--- Given material Enclosed Below ---
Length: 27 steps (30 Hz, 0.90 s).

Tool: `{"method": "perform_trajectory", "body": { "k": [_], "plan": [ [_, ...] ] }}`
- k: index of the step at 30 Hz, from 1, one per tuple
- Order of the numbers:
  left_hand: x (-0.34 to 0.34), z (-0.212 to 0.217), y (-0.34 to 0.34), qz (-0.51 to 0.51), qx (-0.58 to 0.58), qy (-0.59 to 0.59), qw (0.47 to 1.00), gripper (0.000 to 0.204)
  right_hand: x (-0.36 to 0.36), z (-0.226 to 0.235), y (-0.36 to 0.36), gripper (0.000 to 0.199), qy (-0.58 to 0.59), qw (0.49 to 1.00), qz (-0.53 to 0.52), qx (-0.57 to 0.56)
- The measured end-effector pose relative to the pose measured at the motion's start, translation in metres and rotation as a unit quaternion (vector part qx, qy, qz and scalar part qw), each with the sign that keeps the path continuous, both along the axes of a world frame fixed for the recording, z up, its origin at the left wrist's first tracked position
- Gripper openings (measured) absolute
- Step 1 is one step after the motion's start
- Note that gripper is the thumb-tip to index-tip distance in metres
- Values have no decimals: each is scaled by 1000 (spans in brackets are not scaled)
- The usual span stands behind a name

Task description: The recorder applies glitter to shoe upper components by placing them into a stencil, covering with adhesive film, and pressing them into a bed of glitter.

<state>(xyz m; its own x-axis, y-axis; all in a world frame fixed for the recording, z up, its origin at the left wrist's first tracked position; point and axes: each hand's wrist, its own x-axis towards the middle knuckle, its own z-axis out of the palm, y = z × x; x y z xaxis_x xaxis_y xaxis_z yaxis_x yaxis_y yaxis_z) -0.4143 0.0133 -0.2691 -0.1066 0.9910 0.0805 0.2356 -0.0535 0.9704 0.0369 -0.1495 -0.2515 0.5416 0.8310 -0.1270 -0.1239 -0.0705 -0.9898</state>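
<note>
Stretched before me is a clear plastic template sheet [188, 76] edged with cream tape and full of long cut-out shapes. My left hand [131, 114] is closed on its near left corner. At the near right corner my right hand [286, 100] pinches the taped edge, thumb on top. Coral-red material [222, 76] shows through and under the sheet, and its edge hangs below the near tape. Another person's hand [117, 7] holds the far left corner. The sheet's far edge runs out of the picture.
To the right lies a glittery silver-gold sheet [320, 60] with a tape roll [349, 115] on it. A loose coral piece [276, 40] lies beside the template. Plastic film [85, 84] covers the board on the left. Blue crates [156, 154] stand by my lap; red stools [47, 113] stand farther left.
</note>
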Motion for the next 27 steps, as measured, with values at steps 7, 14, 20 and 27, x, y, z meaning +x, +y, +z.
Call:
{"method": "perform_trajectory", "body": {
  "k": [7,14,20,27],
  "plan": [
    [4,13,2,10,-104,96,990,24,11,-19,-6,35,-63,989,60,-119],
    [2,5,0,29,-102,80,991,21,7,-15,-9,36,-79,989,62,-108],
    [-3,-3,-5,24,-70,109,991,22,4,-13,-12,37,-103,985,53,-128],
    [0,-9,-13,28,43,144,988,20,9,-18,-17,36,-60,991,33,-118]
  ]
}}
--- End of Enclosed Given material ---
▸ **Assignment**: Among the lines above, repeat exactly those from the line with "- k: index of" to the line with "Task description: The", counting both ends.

▸ **Solution**:
- k: index of the step at 30 Hz, from 1, one per tuple
- Order of the numbers:
  left_hand: x (-0.34 to 0.34), z (-0.212 to 0.217), y (-0.34 to 0.34), qz (-0.51 to 0.51), qx (-0.58 to 0.58), qy (-0.59 to 0.59), qw (0.47 to 1.00), gripper (0.000 to 0.204)
  right_hand: x (-0.36 to 0.36), z (-0.226 to 0.235), y (-0.36 to 0.36), gripper (0.000 to 0.199), qy (-0.58 to 0.59), qw (0.49 to 1.00), qz (-0.53 to 0.52), qx (-0.57 to 0.56)
- The measured end-effector pose relative to the pose measured at the motion's start, translation in metres and rotation as a unit quaternion (vector part qx, qy, qz and scalar part qw), each with the sign that keeps the path continuous, both along the axes of a world frame fixed for the recording, z up, its origin at the left wrist's first tracked position
- Gripper openings (measured) absolute
- Step 1 is one step after the motion's start
- Note that gripper is the thumb-tip to index-tip distance in metres
- Values have no decimals: each is scaled by 1000 (spans in brackets are not scaled)
- The usual span stands behind a name

Task description: The recorder applies glitter to shoe upper components by placing them into a stencil, covering with adhesive film, and pressing them into a bed of glitter.

Nothing further belongs to this answer.